For their digital projector for Epson, IF has similarly appropriated the form of a familiar but defunct forerunner. Hecht says: “Epson came to us with a super fascinating technology where they took a regular LCD projecter and amalgamated it with a DVD player. So suddenly you have this product that can project movies without requiring anything else.”

Existing LCD projectors are all horizontal in format, although Hecht says there is no good reason for that: “an LCD projector is something from the office that has migrated into the home. Someone just decided to make them horizontal.”

IF’s version is upright and A4-sized, which makes more sense, according to Hecht, because it means it can be put away on a bookshelf. “It’s not like a TV that sits out all the time – you take it out to take to your mates’ house to watch the football or something.”

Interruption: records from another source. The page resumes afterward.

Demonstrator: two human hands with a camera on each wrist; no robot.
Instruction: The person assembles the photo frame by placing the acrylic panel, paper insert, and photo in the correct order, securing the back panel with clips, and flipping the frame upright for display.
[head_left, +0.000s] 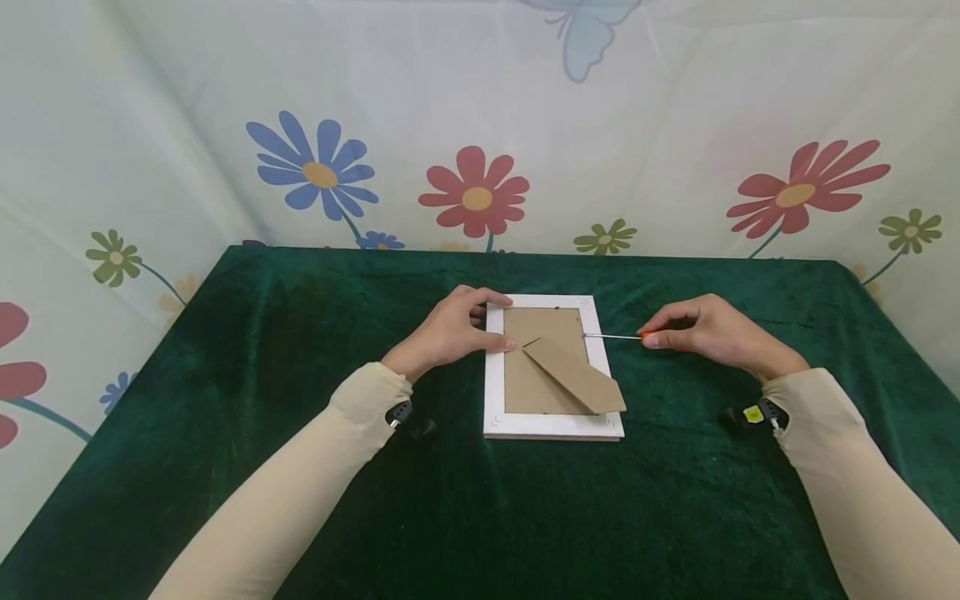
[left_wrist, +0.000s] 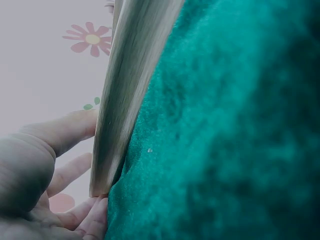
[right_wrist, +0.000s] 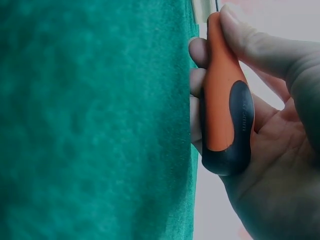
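Note:
A white picture frame (head_left: 495, 392) lies back up on the table, with a brown backing board (head_left: 525, 383) and a slanted brown stand flap (head_left: 577, 375). My left hand (head_left: 453, 329) grips its upper left side, thumb over the face and fingers about the far corner. In the left wrist view the wooden side of the frame (left_wrist: 131, 75) runs up from those fingers. My right hand (head_left: 708, 333) holds a screwdriver by its orange and black handle (right_wrist: 220, 100). The screwdriver's thin shaft (head_left: 615, 336) crosses the frame's right border, its tip at the backing board's edge.
Dark green velvet cloth (head_left: 337, 517) covers the table. Behind it hangs a pale curtain (head_left: 660, 108) printed with flowers and a butterfly. Each wrist wears a small black camera mount, the left one (head_left: 400, 413) near the cloth.

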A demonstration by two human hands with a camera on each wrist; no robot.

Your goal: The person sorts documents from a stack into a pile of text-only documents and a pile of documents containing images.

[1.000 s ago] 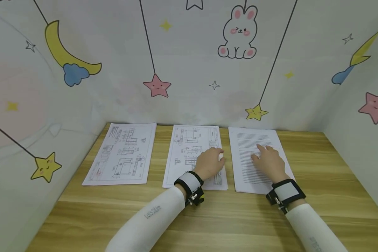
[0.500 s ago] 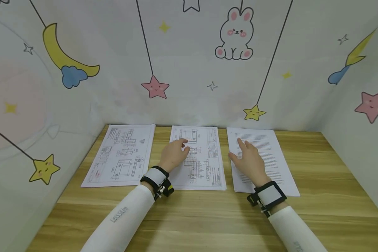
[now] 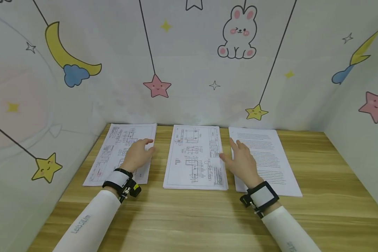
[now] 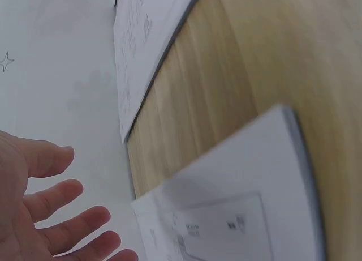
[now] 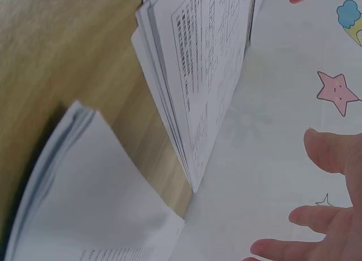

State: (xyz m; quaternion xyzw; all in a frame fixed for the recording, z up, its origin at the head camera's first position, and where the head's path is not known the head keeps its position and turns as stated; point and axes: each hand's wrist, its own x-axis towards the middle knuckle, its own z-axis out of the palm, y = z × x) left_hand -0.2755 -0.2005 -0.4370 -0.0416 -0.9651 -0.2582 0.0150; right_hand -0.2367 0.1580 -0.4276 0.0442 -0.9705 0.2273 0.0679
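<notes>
Nearest me on the wooden table [image 3: 189, 217] are my two white sleeves, each wrist wrapped in a black-and-white band. Taking the middle stack of drawings [image 3: 195, 157] as my landmark, my right hand [image 3: 240, 161] sits just to its right, over the gap between it and the stack of text pages [image 3: 267, 157]; the fingers are straight and loosely spread, gripping nothing, and the thumb reaches toward the middle stack's right edge. I cannot tell whether the palm actually presses on the text pages or hovers just above them. My left hand [image 3: 137, 155] is to the left of the middle stack, over the right half of the left sheet of drawings [image 3: 121, 154], fingers relaxed and slightly fanned with nothing in them; the left wrist view shows those fingers [image 4: 62, 227] apart and unbent, with a sheet corner just beyond them. The right wrist view shows the layered paper edges of the middle stack [image 5: 192, 91] and the text pages [image 5: 96, 204] lying flat on the wood. All three lots of paper lie side by side, well apart from the table's near edge, their far ends close to the back wall [image 3: 189, 70], which carries a rabbit, stars and a moon.
</notes>
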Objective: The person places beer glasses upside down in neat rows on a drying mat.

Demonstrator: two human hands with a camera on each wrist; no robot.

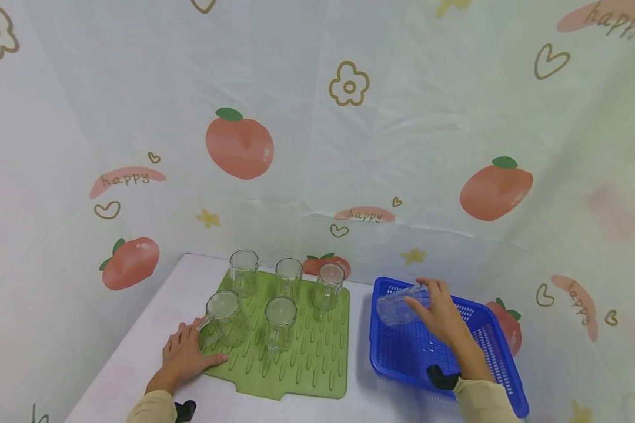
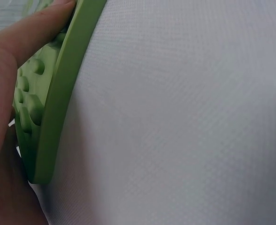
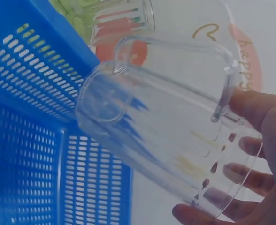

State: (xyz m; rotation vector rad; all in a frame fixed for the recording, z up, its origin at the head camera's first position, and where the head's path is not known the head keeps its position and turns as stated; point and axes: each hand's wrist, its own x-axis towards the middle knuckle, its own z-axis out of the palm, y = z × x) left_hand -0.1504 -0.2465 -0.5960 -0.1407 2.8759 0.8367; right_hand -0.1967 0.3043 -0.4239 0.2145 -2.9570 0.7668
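Fingers (image 3: 250, 176) around a clear ribbed handled glass mug (image 3: 161, 117), tilted sideways.

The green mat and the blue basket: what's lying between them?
Nothing: in the head view only a bare strip of white table separates the green mat from the blue basket.

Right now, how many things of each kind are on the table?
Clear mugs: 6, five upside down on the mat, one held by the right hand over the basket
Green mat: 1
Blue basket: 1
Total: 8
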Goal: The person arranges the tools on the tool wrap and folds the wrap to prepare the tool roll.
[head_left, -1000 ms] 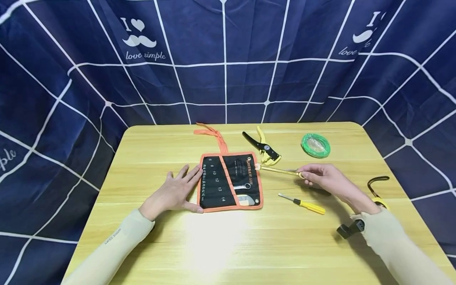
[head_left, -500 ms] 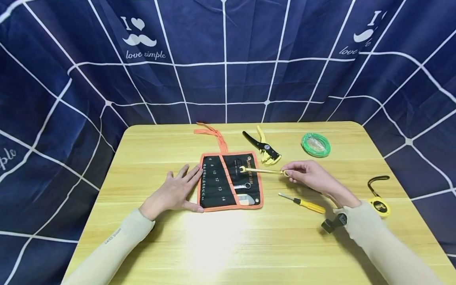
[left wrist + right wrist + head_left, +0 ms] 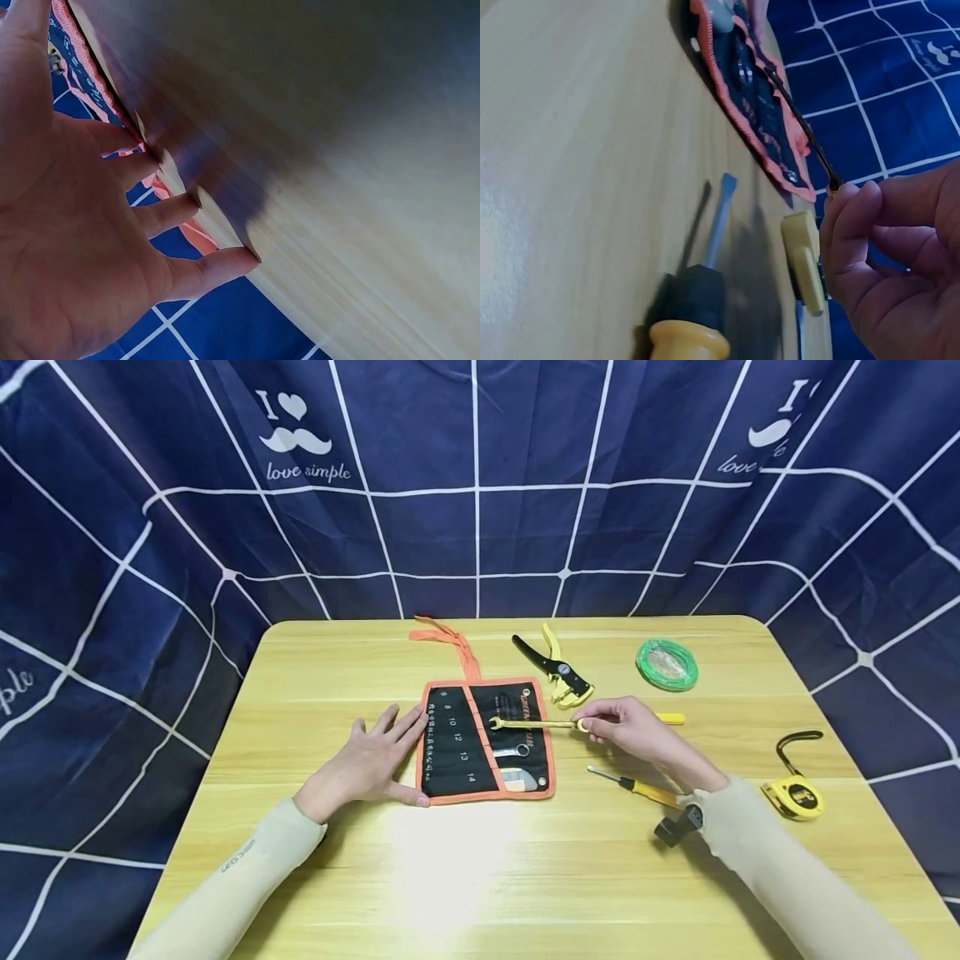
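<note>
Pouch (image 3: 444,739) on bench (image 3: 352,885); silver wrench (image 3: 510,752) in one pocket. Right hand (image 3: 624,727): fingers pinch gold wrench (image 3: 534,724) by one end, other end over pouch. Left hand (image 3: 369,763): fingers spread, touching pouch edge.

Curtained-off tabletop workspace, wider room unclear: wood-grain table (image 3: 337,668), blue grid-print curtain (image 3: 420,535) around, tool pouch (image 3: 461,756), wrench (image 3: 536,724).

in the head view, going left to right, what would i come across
Left hand → tool pouch → black-and-yellow pliers → green coil → yellow tape measure. Left out, since they overlap others across the view: wrench, right hand, screwdriver.
</note>
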Available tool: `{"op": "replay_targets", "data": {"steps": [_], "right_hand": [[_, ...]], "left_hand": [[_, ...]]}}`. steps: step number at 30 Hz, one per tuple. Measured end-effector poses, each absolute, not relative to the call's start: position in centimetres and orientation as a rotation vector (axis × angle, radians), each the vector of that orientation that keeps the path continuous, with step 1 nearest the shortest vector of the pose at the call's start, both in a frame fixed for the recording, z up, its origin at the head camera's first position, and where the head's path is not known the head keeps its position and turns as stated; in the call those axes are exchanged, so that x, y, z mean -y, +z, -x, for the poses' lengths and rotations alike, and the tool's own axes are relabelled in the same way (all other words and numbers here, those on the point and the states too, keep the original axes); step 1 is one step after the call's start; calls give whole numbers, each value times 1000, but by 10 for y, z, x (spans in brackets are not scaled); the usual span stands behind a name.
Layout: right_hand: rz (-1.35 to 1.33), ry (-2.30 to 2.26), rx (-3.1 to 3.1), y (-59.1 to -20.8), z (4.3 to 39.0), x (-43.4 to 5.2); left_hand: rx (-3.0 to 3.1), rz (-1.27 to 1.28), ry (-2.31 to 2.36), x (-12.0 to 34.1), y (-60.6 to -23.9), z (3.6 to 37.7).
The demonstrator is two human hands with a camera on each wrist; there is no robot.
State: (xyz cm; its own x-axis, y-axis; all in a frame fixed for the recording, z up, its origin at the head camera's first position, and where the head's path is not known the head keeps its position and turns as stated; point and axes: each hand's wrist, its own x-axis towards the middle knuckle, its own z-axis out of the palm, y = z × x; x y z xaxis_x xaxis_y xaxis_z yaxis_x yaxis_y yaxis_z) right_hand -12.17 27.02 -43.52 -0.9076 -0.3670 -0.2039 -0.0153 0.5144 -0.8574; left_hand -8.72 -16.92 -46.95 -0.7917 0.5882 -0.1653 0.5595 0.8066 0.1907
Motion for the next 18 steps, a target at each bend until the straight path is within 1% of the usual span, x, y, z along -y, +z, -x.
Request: {"op": "replay_targets", "data": {"steps": [10, 18], "right_hand": [[251, -1297, -2366, -441, 129, -262], [288, -1307, -2272, -439, 130, -268]], "left_hand": [[-2774, -883, 195, 169, -469, 86], [-2779, -885, 185, 169, -468, 86]]}}
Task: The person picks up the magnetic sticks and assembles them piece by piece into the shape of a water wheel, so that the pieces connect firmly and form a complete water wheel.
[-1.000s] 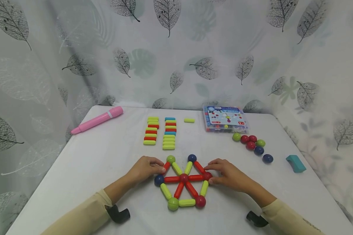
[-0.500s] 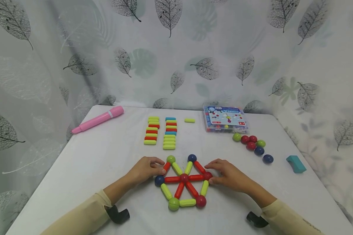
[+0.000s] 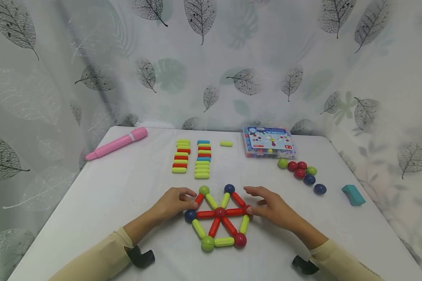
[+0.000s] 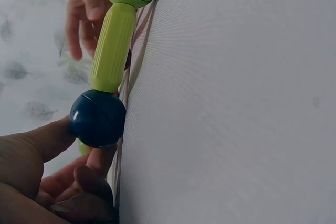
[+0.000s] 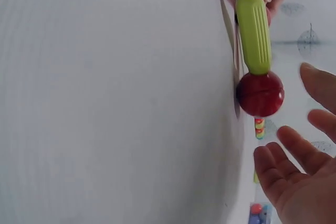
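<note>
Spoked wheel of plastic magnetic rods and balls (image 3: 218,216) lies flat on the white table (image 3: 109,195), near the front edge, right between both hands. Its red cross-spoke runs left to right, from the dark blue ball (image 3: 189,216) on the left rim through the red hub to the red ball (image 3: 247,210) on the right rim, so that long axis points straight at each hand.

Left hand (image 3: 174,203) is the closer one: in the left wrist view its thumb and curled fingers (image 4: 79,179) are pinched round that dark blue ball (image 4: 98,118), with the lime green rod (image 4: 113,46) running away from it to a green ball at the rim.

Right hand (image 3: 272,207) sits just beside the right rim, and the right wrist view shows the fingers (image 5: 286,163) spread and straight, a clear gap to the red ball (image 5: 260,94); it holds nothing. From the head camera alone I can't say whether the thumb brushes the ball.

Farther back: two rows of spare green, red and blue rods (image 3: 191,159), a cluster of loose balls (image 3: 302,173), a clear plastic box (image 3: 269,141), a pink marker pen (image 3: 117,143) and a teal block (image 3: 353,195).
</note>
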Available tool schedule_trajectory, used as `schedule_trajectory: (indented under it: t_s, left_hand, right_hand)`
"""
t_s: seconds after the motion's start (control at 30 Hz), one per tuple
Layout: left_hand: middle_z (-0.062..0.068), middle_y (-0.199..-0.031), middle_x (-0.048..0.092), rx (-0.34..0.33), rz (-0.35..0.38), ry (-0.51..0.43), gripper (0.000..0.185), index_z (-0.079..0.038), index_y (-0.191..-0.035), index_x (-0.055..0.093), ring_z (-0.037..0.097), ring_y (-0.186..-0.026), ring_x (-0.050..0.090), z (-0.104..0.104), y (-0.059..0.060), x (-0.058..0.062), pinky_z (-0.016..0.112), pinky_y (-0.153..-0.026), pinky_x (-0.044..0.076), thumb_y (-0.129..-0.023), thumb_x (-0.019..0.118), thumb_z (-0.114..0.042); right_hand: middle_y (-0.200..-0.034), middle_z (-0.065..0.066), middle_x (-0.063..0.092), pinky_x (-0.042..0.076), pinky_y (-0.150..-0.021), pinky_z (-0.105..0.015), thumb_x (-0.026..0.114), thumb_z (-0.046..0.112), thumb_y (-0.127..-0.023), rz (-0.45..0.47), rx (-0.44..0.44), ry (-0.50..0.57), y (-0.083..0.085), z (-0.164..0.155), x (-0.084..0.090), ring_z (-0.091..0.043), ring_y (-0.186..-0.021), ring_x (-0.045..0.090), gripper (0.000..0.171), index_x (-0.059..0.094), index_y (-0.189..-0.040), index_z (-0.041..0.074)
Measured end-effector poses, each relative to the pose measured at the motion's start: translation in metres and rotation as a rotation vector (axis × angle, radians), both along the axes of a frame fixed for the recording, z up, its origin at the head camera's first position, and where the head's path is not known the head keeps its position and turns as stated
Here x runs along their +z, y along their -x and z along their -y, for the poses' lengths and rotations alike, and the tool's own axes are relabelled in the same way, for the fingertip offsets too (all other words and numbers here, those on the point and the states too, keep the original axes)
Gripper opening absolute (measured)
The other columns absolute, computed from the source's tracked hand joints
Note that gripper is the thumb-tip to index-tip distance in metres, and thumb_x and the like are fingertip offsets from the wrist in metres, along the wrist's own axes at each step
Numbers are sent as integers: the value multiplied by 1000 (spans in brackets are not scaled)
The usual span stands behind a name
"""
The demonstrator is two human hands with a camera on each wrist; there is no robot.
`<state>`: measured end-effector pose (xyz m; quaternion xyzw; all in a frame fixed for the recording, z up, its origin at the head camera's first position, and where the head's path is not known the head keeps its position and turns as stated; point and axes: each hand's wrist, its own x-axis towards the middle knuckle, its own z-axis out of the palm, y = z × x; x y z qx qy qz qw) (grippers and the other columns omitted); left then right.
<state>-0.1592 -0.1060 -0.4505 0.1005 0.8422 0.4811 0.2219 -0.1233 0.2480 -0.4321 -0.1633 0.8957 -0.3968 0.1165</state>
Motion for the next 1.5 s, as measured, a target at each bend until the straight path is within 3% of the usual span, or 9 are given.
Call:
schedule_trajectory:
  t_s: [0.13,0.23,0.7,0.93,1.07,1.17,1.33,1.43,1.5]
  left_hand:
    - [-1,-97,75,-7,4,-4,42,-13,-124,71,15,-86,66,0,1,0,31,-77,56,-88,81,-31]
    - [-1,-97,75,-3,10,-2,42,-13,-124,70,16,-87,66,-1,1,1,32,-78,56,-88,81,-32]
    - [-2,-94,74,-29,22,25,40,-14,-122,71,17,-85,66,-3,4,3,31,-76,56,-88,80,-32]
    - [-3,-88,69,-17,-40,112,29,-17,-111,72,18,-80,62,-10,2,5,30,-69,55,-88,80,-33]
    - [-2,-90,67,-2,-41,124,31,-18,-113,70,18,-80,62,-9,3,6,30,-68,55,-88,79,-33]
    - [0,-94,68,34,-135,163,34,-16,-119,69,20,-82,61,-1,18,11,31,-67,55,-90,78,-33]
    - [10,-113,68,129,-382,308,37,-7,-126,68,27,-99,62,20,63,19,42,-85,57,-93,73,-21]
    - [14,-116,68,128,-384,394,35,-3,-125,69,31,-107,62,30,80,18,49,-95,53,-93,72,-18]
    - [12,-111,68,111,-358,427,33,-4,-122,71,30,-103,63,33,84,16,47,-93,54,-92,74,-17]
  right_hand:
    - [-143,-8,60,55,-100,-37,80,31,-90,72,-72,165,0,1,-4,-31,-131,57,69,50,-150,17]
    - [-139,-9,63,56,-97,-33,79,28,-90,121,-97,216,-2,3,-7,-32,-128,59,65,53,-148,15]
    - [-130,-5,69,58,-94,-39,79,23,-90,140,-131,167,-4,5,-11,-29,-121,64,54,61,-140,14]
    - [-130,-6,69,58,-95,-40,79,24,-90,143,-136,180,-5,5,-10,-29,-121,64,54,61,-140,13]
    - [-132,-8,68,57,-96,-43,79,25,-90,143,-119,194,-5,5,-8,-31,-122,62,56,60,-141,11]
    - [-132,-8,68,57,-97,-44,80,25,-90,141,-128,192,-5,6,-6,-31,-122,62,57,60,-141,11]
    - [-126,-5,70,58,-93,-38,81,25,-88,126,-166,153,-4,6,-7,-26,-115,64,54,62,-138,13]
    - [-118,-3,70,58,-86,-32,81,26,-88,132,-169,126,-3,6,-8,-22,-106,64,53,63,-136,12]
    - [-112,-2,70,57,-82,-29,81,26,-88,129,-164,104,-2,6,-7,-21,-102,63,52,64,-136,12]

The projector has two circular recesses on one flank, mimicking the spools of a film projector: DVDs snap into the first while the second holds a removable, disc-shaped remote control. This has just four PlayStation-style controls. “All the navigation is on the screen,” says Colin. “People are familiar with that, through computer gaming controls and TVs. So instead of hijacking the form of the remote from the business world, we’ve used something that is more familiar to people.”

“The interesting thing is what happens when you’re presented with an object that’s never existed before,” says Hecht. “How do you get people to have this sense of familiarity, and enjoy it?”

“The form has to be seen to hold the central idea,” adds Colin. “We’re not talking about the preciousness of a form for its own sake; we’re not fetishising the form.”
Another of IF’s bugbears is the way that products are often seemingly designed around the false landscape of the retail environment. A visit to an electrical retailer, for example, will reveal dozens of near-identical hi-fi sytems, kettles and so on, all with minute variations. IF’s approach is to rethink the product while retaining enough clues so that it remains self-evident to the consumer.

There is a crisis in the marketplace,” argues Colin. “If you design a telephone, it’s usually surrounded by hundreds of other telephones, so there has to be some telephone-ness to it. We often battle to figure out the central crux of the project – what is the part that will be familiar about it? what is the tie to things we already know how to use? It’s usually not obvious. It’s usually a fairly absurd choice. But there needs to be something to root the project to a reality that is already known. So in a lot of our work there is something that is slightly familiar but you’re not sure why.”